But alas, it is difficult to confirm the death of buy and hold investing when so few of its defenders actually mean the same thing when they defend it. There are several buy and holds. Here are some samples:
  • An article found on InvestorPlace suggests that underweighting certain sectors and changing 25% of the stocks in one's portfolio each year is a version of buy and hold investing. (Is that really holding?)
  • An article from Motley Fool says the goal is to find a stock that you "never, ever" need to sell. (How does one make money with that strategy?)
  • An article found on Seeking Alpha talks about understanding secular and cyclical bull and bear markets. (Why? To better time the market?)
  • Finally, an article from Forbes online drops the names of heavy hitters like Grantham, Siegel, Malkiel, Bogle, and--cue music--Buffett to support sticking with buy and hold. (But don't all those guys have different strategies?)
I'm not sure which buy and hold strategy to bash. But as I was doing some research, I realized it's not so much a specific strategy that bothers me, it's the conventional wisdom that bothers me. Conventional wisdom is dangerous because it is what the masses take for granted, it is the lowest common denominator of understanding. In the form of conventional wisdom, the buy and hold strategy has become a soothing crutch for the average investor, a call to inaction, a warning against straying from the path of pseudo-scientific statistical outcomes:

Don't try to time the market, it can't be done. It's better to do nothing! Just buy and hold. Everything will be fine in the long run. Assume 8% annual returns and plug it into the retirement calculator. Above all, never panic. Do not to interrupt the wealth machine with your simple emotions.

When I think of buy and hold as conventional wisdom, I think of my mother. Like most people, what she knows about investing comes from pamphlets received from kind and well-meaning financial planners. If I were to ask her what buy and hold means, she would probably say that it means you are supposed to keep putting money into stocks (or, more likely, mutual funds) and hold onto them because over the long term, the stock market always goes up...eventually.

You may say this is a caricature of buy and hold, but this is how conventional wisdom works. When the market goes down, casual investors consider it outside the norm and become confused, nervous, or even angry and helpless (What should I do? I can't sell, can I?). A few might become overconfident and throw good money after bad. They trust the strategy and its familiar simplicity, and they are not often presented with alternatives. Worst of all, they are not taught risk management. Why have a stop-loss when the market always comes back?
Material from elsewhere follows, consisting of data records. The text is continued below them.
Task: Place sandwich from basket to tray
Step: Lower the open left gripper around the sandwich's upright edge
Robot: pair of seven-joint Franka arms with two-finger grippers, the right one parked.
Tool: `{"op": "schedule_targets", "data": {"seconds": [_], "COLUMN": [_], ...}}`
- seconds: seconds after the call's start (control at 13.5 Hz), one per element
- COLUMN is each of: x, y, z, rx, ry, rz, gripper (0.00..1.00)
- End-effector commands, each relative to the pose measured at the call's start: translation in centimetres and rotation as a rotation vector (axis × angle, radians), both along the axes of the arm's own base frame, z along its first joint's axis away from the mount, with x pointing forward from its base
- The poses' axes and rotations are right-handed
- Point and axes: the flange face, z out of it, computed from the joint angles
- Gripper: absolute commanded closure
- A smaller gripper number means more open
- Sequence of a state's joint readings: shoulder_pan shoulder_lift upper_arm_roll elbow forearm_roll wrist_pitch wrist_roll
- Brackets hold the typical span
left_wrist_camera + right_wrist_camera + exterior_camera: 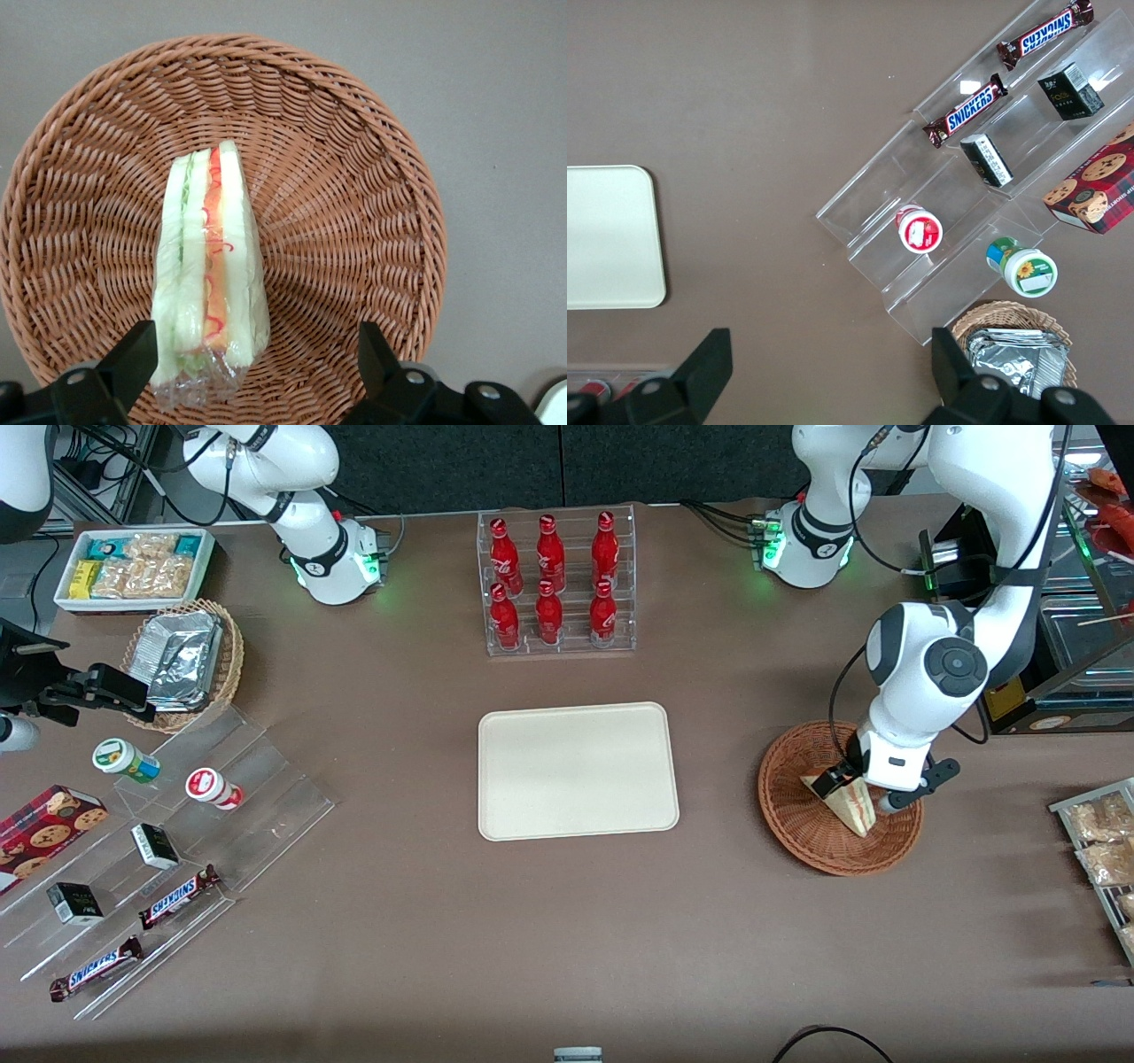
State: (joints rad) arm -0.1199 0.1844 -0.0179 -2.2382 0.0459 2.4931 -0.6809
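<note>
The pincer hangs spread over the basket. One finger touches the sandwich, which lies inside.

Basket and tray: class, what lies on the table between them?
Nothing; the front view shows bare table between the basket and tray. The gripper hangs open over the sandwich.

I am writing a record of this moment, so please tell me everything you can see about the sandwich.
The sandwich is a triangular wedge of pale bread in clear wrap, with red-orange and green-white filling stripes along its cut edge, which faces up. It lies in the reddish-brown woven basket, resting on the weave. The gripper is open just above it; one finger is close beside the wrap, the other stands clear, so the sandwich is not yet gripped.
</note>
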Motion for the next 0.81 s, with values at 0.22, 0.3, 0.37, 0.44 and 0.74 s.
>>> {"op": "schedule_targets", "data": {"seconds": [0.22, 0.3, 0.37, 0.44, 0.74], "x": [-0.7, -1.0, -1.2, -1.6, -2.3], "y": [0.6, 0.7, 0.8, 1.0, 1.8], "z": [-0.2, -0.4, -0.5, -0.7, -1.4], "rx": [0.001, 0.003, 0.005, 0.008, 0.013], "ry": [-0.003, 0.003, 0.007, 0.013, 0.029], "rz": [0.013, 0.014, 0.014, 0.015, 0.024], "gripper": [0.00, 0.00, 0.00, 0.00, 0.00]}}
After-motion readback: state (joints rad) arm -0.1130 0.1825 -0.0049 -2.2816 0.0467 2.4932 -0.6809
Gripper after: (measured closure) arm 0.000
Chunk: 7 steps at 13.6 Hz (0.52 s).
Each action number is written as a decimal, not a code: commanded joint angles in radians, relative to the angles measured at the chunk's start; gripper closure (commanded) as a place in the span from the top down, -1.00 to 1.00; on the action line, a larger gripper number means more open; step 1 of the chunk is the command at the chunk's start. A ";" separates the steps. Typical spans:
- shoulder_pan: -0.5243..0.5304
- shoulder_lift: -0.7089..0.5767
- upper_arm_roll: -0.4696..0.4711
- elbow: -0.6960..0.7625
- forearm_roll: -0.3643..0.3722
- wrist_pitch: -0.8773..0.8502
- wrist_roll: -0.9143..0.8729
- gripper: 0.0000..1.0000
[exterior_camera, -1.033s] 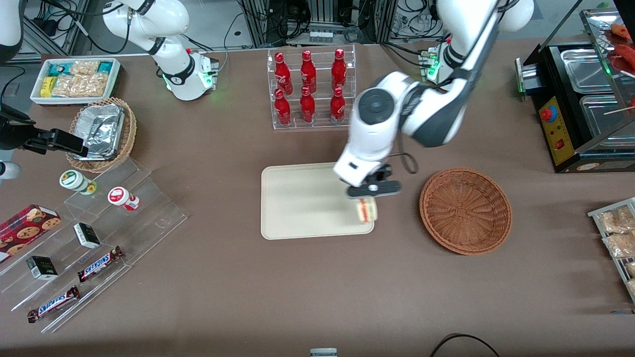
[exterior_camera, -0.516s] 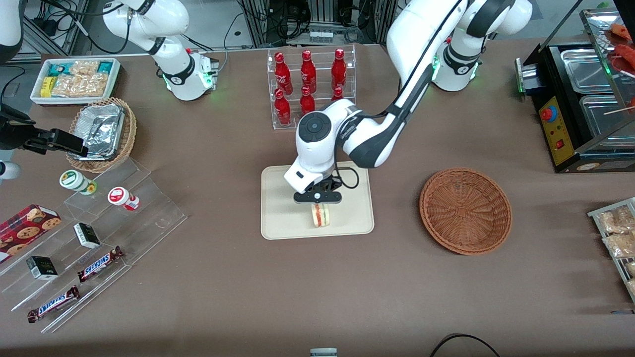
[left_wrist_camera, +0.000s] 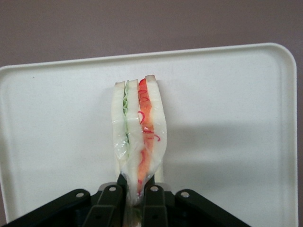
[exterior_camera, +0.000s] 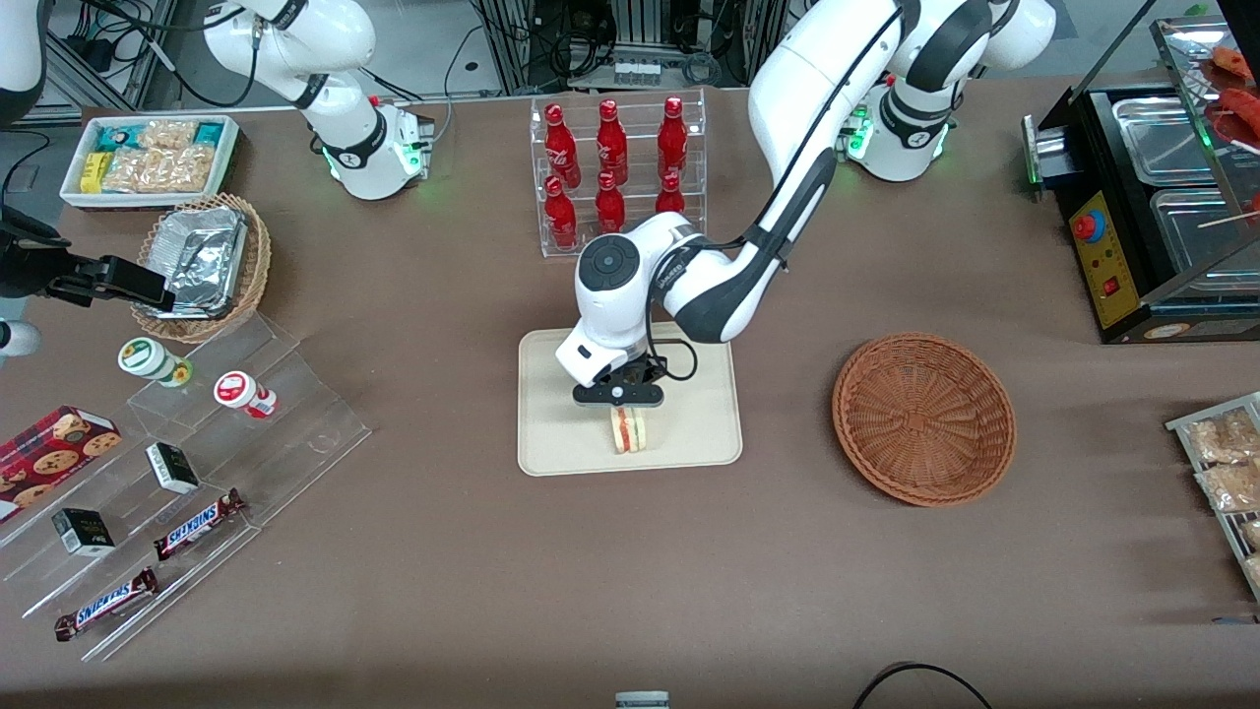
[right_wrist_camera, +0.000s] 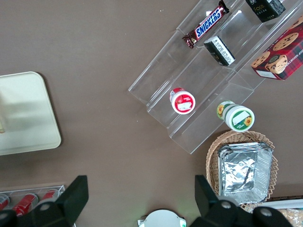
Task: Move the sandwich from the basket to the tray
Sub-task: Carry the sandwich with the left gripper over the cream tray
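The sandwich (exterior_camera: 628, 431) (left_wrist_camera: 138, 137), a plastic-wrapped wedge of pale bread with green and red filling, stands on edge over the cream tray (exterior_camera: 556, 433) (left_wrist_camera: 227, 132), near the tray's edge closest to the front camera. My gripper (exterior_camera: 618, 402) (left_wrist_camera: 136, 189) is shut on the sandwich, its two black fingers pinching the wedge's narrow end. Whether the sandwich touches the tray surface I cannot tell. The reddish-brown wicker basket (exterior_camera: 923, 418) sits empty beside the tray, toward the working arm's end of the table.
A clear rack of red bottles (exterior_camera: 615, 172) stands farther from the front camera than the tray, close to the arm's elbow. Toward the parked arm's end are acrylic steps (exterior_camera: 207, 433) with snacks, a tan basket with a foil container (exterior_camera: 202, 261) and a white snack bin (exterior_camera: 148, 158).
The gripper carried the sandwich from the tray's basket-side edge across to the tray's middle, then lowered slightly. It has stayed shut on the sandwich throughout.
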 commanded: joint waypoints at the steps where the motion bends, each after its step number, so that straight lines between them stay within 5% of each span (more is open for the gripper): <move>1: -0.032 0.027 0.015 0.026 0.020 0.026 -0.028 -1.00; 2: -0.032 0.027 0.015 0.024 0.018 0.026 -0.028 -0.93; 4: -0.032 0.023 0.016 0.024 0.023 0.020 -0.049 0.98; 7: -0.027 0.005 0.020 0.032 0.018 -0.026 -0.052 0.98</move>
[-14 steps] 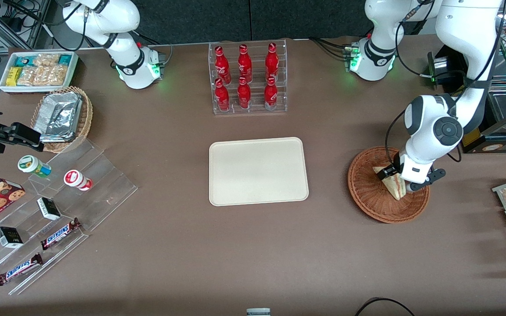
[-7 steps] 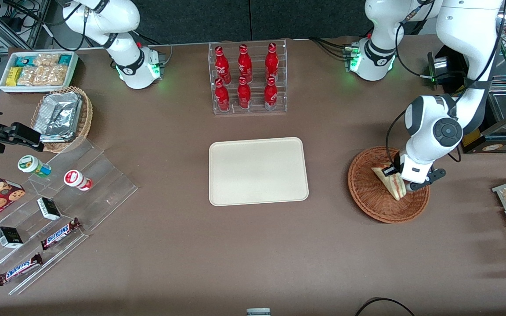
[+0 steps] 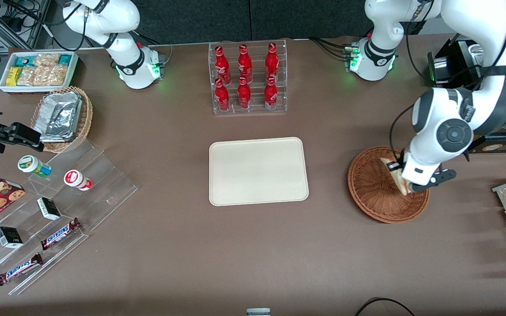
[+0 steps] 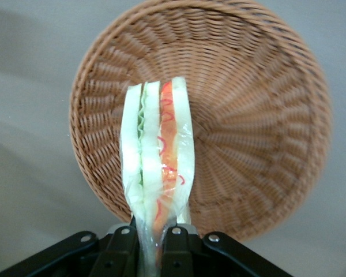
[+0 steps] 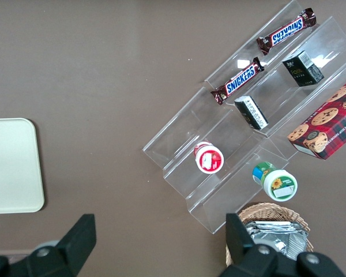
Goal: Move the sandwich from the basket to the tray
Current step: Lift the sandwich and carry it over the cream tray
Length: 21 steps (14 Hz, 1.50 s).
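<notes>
A brown desk fills the scene, and over its working arm's end we see our hand raised above the reddish wicker basket, closed on the sandwich. In the wrist view the two fingers pinch the wedge at one narrow end, through what looks like clear wrapping, and the rest of it juts out free from the hand with the basket's woven bowl below it and apart from it. So we judge the sandwich lifted clear of the basket but not yet carried off; the cream tray lies bare, well apart from the hand toward the middle of the desk. What worries us is the hold: soft bread pinched at one end could sag, pivot or slide out of the slippery wrap during a quick sideways move, and a harder squeeze would crush the layers. A low carry could also catch the hanging end on the basket's rim and drag the basket along. The rack of red bottles stands farther from the front camera than the tray, so a wide swing that way risks a knock. Releasing too high over the tray may let the wedge topple or bounce past the low rim.
</notes>
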Available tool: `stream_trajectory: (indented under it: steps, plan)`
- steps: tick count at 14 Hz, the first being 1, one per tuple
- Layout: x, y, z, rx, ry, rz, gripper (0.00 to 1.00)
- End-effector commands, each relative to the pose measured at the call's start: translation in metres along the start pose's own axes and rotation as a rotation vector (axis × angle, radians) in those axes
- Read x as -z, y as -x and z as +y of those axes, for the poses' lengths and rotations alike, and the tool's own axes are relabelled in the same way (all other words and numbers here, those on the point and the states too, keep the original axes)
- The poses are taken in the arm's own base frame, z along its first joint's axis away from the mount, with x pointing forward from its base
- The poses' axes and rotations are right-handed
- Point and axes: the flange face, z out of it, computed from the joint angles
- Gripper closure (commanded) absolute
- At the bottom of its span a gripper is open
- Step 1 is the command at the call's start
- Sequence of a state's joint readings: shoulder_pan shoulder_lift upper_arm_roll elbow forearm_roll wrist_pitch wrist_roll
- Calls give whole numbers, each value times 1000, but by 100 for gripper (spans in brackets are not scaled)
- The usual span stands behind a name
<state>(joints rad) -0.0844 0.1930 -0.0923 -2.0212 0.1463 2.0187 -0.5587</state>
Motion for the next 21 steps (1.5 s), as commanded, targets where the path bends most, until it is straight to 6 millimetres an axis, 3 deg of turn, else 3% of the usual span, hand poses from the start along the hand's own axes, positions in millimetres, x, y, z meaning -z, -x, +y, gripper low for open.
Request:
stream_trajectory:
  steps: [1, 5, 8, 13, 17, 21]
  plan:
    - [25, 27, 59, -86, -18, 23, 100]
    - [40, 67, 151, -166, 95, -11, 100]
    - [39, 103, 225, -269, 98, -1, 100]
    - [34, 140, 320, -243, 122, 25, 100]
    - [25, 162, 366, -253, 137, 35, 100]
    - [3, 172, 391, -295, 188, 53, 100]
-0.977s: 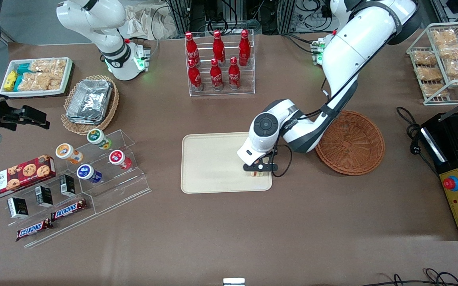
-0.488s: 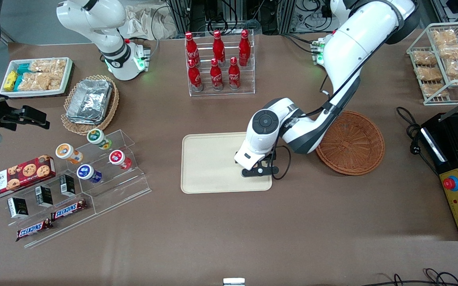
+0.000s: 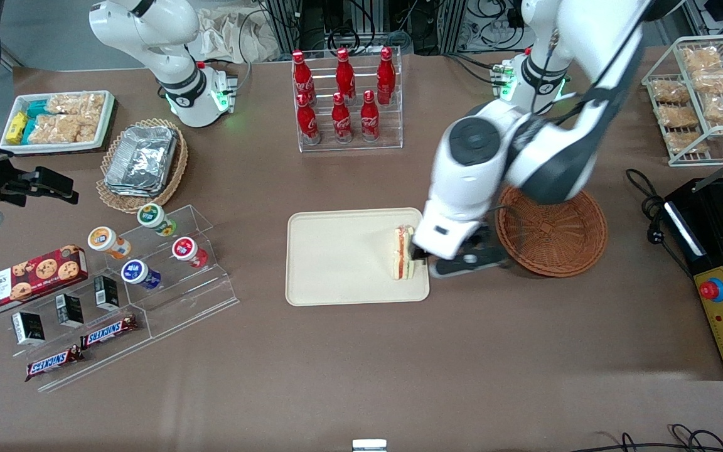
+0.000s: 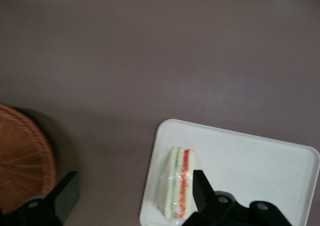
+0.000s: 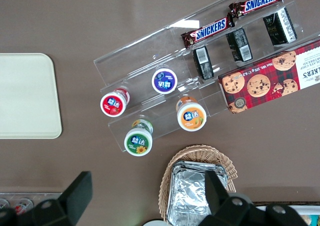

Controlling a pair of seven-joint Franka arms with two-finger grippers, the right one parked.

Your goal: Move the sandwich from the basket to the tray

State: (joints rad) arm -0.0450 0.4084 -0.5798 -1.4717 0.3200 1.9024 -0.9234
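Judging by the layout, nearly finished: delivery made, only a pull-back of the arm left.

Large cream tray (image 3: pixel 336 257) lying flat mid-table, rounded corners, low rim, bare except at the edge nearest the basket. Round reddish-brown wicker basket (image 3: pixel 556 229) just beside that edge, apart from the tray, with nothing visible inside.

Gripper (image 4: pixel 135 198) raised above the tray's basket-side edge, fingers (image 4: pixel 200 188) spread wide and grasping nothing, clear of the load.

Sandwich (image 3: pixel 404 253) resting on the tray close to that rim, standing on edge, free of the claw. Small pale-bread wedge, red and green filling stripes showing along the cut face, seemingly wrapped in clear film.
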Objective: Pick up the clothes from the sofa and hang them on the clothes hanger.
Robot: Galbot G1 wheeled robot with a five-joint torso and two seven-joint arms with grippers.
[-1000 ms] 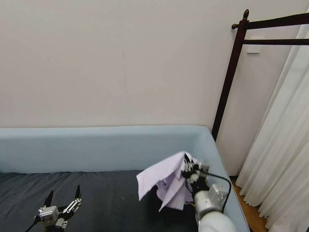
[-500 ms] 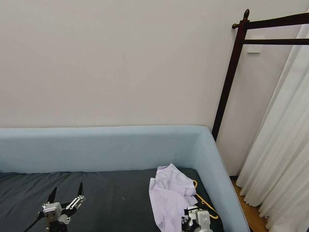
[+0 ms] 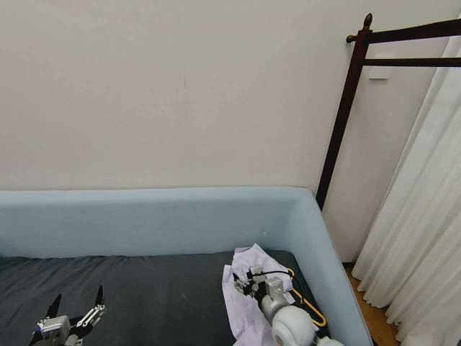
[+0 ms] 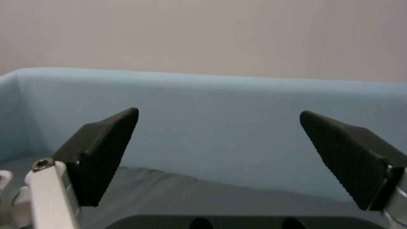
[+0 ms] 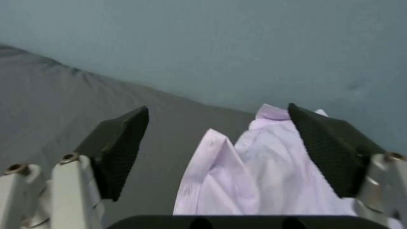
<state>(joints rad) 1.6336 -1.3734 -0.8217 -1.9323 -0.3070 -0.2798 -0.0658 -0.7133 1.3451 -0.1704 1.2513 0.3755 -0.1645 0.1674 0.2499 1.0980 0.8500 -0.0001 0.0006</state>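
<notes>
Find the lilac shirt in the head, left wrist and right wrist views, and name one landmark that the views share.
Head view: the lilac shirt lies at the dark seat's right end, by the right gripper.
Left wrist view: the open left gripper faces bare backrest and seat instead.
Right wrist view: the shirt lies crumpled on the seat, framed by the open right gripper.
Shared landmark: the blue backrest.

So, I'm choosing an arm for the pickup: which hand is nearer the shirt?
Right. The right hand is open right at the shirt, at the sofa's right end. The left hand, also open, is far off over the seat's left side.
</notes>
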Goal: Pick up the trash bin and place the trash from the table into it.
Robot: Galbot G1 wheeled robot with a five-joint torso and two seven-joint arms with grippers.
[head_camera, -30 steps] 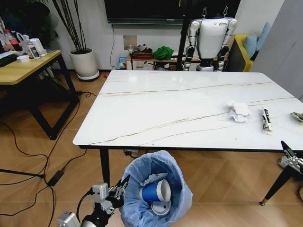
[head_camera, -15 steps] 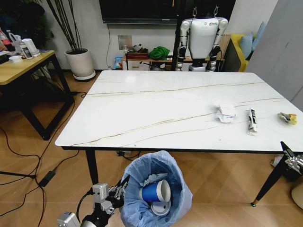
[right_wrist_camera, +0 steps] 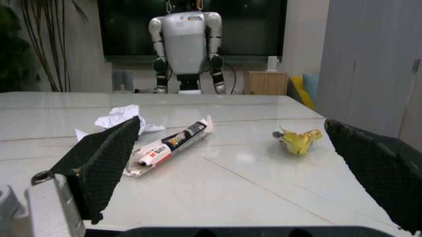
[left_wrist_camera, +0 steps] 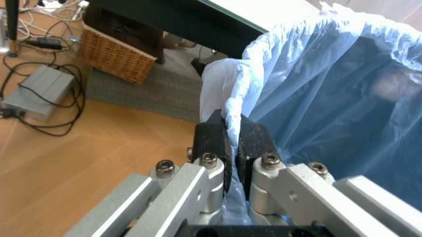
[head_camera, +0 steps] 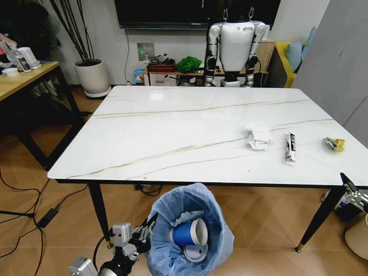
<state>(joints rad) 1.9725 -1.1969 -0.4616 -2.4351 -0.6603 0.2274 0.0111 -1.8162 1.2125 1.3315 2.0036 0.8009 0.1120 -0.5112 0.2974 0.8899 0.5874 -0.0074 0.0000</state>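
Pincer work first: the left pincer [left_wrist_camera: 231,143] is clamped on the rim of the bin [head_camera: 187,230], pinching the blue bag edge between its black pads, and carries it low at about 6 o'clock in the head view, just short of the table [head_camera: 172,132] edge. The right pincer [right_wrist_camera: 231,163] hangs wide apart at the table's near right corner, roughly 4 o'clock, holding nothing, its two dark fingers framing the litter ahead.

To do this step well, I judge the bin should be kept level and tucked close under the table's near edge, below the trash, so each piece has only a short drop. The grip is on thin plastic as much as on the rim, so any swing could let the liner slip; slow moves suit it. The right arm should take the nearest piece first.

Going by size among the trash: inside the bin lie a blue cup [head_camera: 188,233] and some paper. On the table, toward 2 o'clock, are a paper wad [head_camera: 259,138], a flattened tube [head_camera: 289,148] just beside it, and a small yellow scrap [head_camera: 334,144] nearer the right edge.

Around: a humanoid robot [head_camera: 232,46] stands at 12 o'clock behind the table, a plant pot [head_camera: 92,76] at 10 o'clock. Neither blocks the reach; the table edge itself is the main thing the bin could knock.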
When buy and holders speak of risk, they are usually not referring to risk at all. They speak of missed opportunities. They trot out charts and studies that show (as always, over the long term) the dangers of not being in stocks, with relative performance (how one does compared with the S&P 500) as the measure of success. However, in this day and age when savings and retirement funds are invested in the markets, when the lines between saving and investing have been blurred, shouldn't people be aware that there have been long periods of time where markets go down or sideways? Shouldn't people be shown a chart of Japan's Nikkei 225 from November 1989 to today?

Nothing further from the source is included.